What is the Quebec Charter of Human Rights and Freedoms?
Answer
The Quebec quasi-constitutional statute enacted in 1975 that protects human rights, civil liberties, and economic and social rights within Quebec's jurisdiction.
Explanation
The Quebec Charter of Human Rights and Freedoms (Charte des droits et libertes de la personne du Quebec) is a quasi-constitutional statute enacted by the Quebec National Assembly that protects civil, political, economic, social, and cultural rights within Quebec's jurisdiction. The Charter received assent on June 27, 1975 and came into force on June 28, 1976, predating the federal Canadian Charter of Rights and Freedoms by six years. The Quebec Charter applies to provincial legislation, the Quebec public sector, private employers in Quebec, and many private actors providing services in Quebec.
The Quebec Charter is broader than the federal Charter in several ways. It protects rights in employment, housing, and access to services that the federal Charter does not directly cover, applying to private actors as well as government. It protects 14 grounds of discrimination including race, colour, sex, gender identity or expression, pregnancy, sexual orientation, civil status, age, religion, political convictions, language, ethnic or national origin, social condition (a unique Quebec ground), and a handicap or the use of any means to palliate a handicap.

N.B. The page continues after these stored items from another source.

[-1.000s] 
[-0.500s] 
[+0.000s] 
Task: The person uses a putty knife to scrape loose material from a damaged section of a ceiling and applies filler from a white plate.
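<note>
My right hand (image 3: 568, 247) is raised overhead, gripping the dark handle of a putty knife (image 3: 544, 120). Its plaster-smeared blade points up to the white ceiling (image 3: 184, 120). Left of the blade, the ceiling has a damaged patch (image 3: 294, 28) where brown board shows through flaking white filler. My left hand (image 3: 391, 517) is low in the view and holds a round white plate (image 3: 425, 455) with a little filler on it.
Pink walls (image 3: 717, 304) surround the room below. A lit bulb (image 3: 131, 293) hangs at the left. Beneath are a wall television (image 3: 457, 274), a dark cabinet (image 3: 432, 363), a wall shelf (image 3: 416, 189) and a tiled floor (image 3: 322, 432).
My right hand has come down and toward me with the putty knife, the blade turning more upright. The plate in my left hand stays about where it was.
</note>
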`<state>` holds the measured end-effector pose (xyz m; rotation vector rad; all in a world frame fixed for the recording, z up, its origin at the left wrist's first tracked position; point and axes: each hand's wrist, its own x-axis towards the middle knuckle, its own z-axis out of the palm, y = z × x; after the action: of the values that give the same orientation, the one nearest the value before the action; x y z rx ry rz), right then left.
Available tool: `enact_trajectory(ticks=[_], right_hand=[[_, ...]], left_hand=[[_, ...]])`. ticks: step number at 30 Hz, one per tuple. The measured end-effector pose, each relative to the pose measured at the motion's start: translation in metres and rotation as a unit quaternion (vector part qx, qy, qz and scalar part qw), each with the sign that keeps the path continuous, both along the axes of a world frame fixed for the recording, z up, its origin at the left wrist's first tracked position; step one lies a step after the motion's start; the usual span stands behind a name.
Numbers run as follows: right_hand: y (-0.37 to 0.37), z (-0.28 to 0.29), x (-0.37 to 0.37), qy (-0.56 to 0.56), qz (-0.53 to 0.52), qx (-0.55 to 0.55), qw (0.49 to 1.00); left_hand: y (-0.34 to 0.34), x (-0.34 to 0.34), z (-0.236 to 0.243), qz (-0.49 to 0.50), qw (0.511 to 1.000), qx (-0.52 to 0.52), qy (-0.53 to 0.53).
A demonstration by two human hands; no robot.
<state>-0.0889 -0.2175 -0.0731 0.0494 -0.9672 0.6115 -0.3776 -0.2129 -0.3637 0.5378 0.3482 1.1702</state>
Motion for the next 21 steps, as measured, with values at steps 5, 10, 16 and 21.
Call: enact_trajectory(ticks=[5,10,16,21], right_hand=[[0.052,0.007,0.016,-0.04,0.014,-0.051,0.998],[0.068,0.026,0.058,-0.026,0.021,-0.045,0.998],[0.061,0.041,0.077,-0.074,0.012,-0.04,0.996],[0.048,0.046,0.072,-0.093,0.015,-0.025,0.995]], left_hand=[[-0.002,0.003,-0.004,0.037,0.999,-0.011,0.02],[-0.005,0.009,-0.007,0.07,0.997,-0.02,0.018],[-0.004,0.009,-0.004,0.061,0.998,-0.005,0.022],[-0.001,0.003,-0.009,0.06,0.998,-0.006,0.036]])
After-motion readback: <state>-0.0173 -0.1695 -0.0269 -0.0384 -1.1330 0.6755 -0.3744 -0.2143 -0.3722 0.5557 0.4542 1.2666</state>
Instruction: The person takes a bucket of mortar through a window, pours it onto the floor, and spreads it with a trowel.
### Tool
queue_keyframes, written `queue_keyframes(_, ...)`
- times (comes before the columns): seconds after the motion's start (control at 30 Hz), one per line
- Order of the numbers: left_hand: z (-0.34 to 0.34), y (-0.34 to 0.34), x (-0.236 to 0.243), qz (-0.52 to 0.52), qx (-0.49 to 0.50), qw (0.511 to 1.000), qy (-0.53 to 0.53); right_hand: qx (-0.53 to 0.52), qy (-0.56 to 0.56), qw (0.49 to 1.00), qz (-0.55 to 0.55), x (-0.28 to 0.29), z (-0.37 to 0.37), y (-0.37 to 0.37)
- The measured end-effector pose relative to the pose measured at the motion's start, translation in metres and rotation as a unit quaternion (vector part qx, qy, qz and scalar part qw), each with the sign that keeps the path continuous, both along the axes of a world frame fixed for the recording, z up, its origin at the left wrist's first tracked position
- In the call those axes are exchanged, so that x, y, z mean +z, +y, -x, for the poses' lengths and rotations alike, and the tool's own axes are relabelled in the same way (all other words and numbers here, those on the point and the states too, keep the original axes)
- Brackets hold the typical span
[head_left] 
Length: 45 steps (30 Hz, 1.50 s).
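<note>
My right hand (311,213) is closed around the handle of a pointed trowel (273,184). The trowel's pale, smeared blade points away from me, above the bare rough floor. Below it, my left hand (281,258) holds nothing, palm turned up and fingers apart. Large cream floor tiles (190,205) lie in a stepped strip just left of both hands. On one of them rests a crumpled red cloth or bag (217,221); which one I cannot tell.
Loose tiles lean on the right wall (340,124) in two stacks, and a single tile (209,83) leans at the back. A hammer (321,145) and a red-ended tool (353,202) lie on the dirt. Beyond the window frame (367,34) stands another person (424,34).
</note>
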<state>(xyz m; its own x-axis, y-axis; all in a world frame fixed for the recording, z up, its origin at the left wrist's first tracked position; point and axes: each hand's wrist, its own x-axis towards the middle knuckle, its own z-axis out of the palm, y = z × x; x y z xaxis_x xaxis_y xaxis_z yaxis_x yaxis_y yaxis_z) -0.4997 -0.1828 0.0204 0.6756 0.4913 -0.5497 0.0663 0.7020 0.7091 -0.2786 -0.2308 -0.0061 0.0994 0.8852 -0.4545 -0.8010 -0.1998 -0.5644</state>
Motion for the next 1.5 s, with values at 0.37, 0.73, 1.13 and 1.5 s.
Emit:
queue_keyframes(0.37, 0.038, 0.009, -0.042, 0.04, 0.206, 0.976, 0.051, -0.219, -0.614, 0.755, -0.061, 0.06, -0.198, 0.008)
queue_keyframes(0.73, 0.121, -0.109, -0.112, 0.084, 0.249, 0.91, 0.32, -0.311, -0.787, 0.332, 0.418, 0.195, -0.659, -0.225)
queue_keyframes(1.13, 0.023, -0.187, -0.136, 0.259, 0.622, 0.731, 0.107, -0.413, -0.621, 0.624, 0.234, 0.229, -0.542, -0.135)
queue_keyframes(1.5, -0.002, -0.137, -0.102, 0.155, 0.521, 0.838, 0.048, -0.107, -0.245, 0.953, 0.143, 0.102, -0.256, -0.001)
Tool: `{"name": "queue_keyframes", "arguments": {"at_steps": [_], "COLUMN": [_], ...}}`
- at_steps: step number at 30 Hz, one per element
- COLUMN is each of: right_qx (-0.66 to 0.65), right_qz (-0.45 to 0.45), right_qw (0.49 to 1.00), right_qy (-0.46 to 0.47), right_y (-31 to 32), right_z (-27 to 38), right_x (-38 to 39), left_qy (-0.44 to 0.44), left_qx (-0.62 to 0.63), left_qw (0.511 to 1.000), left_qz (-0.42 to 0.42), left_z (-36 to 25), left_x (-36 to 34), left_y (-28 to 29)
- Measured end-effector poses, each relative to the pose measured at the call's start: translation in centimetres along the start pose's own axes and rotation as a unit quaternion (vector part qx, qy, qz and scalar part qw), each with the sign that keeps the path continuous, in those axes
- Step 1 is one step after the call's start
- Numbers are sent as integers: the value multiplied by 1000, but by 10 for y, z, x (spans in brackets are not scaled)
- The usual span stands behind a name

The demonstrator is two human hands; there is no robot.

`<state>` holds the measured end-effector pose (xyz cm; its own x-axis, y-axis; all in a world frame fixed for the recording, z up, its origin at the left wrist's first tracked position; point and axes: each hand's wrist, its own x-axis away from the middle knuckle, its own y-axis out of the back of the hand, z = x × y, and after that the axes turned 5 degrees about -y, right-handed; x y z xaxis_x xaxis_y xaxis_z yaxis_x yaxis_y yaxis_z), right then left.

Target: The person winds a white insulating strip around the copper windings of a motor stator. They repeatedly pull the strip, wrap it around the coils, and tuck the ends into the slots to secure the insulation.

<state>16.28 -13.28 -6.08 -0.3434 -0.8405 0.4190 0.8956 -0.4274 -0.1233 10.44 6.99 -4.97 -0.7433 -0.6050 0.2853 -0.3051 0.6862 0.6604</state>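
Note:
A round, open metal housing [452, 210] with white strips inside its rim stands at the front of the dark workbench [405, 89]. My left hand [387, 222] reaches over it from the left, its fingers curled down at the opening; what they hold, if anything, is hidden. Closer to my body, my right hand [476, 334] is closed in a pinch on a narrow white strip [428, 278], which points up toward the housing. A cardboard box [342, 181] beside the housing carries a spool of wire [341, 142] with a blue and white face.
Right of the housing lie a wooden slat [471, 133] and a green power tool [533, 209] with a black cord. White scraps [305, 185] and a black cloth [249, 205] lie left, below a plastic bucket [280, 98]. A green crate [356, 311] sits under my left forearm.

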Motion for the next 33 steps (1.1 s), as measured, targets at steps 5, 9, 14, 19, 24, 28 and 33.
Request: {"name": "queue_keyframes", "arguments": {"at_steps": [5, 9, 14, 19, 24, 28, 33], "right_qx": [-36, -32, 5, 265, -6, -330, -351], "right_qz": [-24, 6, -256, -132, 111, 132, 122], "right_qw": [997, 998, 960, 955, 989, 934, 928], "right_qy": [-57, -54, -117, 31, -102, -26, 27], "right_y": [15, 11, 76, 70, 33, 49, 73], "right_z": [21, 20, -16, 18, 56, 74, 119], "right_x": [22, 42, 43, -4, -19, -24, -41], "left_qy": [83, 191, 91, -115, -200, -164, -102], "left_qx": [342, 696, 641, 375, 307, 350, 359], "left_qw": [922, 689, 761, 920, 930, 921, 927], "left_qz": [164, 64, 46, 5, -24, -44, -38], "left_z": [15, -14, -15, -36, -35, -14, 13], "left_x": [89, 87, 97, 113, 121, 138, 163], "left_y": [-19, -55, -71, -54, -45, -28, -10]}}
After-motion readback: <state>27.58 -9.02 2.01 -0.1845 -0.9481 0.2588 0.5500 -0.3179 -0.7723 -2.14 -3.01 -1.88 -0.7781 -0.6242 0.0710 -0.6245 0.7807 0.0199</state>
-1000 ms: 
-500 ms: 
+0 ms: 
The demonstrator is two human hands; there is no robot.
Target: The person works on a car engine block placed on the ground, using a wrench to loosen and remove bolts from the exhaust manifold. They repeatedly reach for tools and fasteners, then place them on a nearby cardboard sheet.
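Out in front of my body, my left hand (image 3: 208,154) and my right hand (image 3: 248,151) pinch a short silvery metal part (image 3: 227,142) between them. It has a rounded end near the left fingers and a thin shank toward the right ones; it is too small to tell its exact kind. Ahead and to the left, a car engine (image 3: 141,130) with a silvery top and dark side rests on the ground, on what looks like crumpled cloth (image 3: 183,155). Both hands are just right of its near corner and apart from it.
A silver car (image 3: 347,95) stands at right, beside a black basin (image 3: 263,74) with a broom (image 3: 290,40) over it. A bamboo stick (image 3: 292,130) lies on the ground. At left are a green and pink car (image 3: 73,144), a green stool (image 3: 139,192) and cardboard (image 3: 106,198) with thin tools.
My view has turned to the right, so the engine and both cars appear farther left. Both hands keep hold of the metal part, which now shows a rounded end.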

It also protects economic and social rights including the right to free public education and to social-assistance measures (sections 39 to 48).
The Quebec Charter is administered by the Commission des droits de la personne et des droits de la jeunesse, which receives complaints, investigates, attempts mediation, and (where necessary) refers cases to the Quebec Human Rights Tribunal. The Tribunal can order remedies including monetary compensation, orders to cease the discriminatory practice, policy changes, and apologies. The Quebec Charter also protects youth rights through the Youth Section of the Commission, operating under the Youth Protection Act.
The Quebec Charter's notwithstanding-style override clause is in section 52, which allows the National Assembly to declare that a provision applies despite sections 1 to 38 of the Charter. The override has been used in Bill 21 (the Act respecting the laicity of the State, 2019) and Bill 96 (the French-language law of 2022), among others. The Quebec Charter also operates alongside the federal Charter and the Canadian Bill of Rights, with the federal Charter providing constitutional baseline protections and the Quebec Charter providing additional statutory protections within Quebec's jurisdiction. Constitutional litigation challenging Bill 21 includes Hak v. Quebec (Attorney General) (Quebec Court of Appeal, 2024), now on appeal to the Supreme Court of Canada.
Why this matters for your test
The Quebec Charter is one of the most expansive provincial human-rights statutes in Canada and operates alongside the federal Charter. Recognising its 1975 enactment and the broader scope (covering private actors and economic-social rights) gives candidates two specific anchors.